Would you output the entries below only from the line containing "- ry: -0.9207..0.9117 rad" through the line containing "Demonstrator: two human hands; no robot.", exactly as they stand and with both ends included?

Stored dataset items:

========================================================================

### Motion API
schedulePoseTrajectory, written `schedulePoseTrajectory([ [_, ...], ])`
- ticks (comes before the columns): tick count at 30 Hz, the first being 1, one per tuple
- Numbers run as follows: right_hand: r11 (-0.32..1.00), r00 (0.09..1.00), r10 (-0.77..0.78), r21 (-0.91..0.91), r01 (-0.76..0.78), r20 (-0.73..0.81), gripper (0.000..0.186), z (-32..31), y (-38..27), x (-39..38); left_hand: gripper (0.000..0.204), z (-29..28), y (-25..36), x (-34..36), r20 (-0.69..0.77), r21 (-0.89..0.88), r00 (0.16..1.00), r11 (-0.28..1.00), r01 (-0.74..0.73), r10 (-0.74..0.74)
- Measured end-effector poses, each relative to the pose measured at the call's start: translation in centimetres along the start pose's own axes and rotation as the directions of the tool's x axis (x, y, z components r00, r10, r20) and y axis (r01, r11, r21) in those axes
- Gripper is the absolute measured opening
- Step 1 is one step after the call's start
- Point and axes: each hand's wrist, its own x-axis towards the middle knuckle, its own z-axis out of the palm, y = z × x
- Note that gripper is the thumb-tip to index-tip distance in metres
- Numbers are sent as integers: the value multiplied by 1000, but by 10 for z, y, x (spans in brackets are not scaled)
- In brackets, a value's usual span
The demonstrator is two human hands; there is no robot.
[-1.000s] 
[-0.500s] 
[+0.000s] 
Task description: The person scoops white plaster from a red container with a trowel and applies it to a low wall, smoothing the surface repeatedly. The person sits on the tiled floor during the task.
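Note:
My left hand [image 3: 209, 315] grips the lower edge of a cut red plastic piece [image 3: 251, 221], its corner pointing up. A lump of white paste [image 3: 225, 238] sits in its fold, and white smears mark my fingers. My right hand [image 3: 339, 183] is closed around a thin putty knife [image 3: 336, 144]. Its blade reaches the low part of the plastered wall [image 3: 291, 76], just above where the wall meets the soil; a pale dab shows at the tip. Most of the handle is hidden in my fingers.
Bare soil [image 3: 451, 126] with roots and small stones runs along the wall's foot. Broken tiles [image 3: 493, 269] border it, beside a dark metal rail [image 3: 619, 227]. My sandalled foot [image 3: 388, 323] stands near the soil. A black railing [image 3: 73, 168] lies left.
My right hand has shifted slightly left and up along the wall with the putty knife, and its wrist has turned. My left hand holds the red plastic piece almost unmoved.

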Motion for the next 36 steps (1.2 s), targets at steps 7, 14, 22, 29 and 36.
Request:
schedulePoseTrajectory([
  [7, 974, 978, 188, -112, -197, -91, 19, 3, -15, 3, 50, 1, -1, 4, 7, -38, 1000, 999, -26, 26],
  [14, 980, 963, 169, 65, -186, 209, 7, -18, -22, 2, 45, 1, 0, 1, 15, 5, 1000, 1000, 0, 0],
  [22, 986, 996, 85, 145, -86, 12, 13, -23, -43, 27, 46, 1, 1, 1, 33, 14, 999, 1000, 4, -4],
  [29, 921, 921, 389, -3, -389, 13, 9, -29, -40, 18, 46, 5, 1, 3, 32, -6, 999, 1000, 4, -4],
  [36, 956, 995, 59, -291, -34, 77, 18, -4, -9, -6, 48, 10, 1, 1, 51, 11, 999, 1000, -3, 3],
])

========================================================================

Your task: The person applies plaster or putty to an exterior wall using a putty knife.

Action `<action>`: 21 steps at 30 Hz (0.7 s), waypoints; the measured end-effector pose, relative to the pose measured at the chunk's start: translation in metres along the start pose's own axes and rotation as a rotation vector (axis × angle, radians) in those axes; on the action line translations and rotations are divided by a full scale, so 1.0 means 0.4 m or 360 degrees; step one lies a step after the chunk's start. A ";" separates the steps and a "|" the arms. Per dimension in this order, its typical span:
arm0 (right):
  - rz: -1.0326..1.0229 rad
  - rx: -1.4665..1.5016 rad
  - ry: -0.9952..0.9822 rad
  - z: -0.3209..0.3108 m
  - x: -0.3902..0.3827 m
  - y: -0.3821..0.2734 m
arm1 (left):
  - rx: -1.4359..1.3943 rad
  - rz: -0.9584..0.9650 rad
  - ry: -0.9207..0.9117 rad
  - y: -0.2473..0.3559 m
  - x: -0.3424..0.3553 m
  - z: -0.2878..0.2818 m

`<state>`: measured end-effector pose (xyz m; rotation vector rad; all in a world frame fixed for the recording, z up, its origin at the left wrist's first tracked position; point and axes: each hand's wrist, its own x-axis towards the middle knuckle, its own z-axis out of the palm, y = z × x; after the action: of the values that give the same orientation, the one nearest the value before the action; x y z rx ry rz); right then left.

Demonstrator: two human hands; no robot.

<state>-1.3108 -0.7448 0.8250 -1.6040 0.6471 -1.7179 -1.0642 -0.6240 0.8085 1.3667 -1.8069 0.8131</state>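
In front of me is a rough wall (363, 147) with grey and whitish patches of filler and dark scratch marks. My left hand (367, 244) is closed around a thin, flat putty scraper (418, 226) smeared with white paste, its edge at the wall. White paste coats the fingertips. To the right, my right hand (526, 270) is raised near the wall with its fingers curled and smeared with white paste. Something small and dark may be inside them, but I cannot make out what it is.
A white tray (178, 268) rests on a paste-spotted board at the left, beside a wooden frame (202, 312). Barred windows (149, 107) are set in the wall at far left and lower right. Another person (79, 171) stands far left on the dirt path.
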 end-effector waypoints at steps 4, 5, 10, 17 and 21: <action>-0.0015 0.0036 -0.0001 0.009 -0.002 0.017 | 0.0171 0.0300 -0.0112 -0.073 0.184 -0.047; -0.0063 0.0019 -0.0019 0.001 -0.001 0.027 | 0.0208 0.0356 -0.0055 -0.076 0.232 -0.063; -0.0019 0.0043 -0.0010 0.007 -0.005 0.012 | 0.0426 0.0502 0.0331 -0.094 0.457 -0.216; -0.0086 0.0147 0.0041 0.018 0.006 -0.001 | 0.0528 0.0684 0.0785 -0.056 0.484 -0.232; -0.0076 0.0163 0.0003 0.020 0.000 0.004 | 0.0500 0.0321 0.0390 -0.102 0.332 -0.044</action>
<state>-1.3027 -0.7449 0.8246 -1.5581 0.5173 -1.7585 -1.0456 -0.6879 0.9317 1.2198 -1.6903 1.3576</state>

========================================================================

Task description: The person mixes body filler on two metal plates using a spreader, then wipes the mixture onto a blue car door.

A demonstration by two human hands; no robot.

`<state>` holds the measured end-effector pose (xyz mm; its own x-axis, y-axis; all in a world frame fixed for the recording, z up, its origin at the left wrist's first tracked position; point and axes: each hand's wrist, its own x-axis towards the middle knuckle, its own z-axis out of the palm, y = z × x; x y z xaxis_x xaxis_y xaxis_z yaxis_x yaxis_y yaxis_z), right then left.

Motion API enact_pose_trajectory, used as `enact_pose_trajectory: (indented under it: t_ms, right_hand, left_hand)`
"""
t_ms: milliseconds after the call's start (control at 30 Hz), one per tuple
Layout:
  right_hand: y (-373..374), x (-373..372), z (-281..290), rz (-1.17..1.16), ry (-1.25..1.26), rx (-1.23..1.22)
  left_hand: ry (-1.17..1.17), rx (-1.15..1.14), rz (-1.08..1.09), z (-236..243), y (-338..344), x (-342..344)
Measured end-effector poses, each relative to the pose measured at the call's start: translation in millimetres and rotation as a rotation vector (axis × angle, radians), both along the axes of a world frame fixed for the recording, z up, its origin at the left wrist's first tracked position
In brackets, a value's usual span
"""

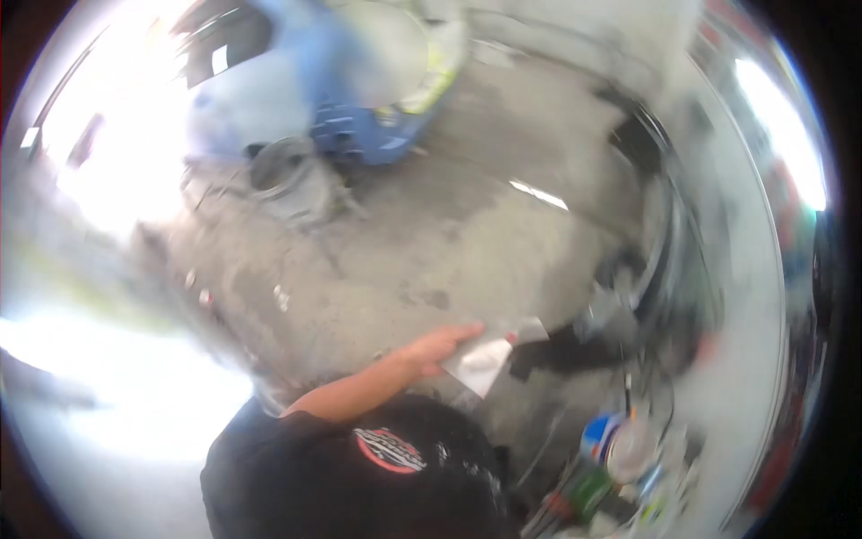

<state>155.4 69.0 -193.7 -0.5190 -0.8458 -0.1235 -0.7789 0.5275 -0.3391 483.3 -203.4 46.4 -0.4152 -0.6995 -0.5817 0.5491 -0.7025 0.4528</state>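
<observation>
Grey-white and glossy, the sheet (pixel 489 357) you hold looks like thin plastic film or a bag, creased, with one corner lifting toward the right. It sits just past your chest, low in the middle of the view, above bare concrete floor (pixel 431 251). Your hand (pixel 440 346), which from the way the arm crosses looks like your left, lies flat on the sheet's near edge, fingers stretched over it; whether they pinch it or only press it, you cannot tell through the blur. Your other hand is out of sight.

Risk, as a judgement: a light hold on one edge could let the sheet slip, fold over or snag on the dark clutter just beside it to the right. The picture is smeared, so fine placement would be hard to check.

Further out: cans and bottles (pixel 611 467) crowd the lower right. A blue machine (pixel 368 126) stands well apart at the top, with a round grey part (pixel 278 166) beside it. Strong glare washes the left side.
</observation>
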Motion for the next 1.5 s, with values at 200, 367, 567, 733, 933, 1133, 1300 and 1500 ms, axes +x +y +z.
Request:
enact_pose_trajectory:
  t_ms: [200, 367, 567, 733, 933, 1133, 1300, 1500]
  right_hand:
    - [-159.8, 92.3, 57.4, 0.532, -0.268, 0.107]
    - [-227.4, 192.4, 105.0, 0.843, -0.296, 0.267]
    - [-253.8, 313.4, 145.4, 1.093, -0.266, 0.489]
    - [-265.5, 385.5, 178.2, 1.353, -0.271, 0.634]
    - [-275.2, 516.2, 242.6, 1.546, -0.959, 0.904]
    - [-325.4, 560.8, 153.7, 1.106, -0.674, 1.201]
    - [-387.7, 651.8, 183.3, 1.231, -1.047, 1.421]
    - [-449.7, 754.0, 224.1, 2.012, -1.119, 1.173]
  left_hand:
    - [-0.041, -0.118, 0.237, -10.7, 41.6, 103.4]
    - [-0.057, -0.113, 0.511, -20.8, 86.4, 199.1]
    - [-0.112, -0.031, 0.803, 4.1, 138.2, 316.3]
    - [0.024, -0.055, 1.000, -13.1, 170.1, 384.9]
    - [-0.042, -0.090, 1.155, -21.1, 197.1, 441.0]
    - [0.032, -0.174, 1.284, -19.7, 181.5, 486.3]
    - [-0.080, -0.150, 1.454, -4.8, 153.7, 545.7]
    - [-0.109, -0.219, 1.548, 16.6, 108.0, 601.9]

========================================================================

[Exercise output]:
  - ry: -0.9207..0.9117 rad
  - y: -0.2473..0.3559 m
  - x: -0.3424..0.3553 m
  - z: -0.2878..0.2818 m

`<state>`: measured end-effector pose (xyz m; rotation vector rad; all in a world frame fixed for the recording, z up, its origin at the left wrist's first tracked position; point and axes: each hand's wrist, its own x-axis towards the middle knuckle, its own z-axis out of the palm, y = z × x; after the action: of the values that give the same orientation, the one nearest the value before the action; x y z rx ry rz); right then left.

Demonstrator: two human hands; no robot.

This output requires nothing more.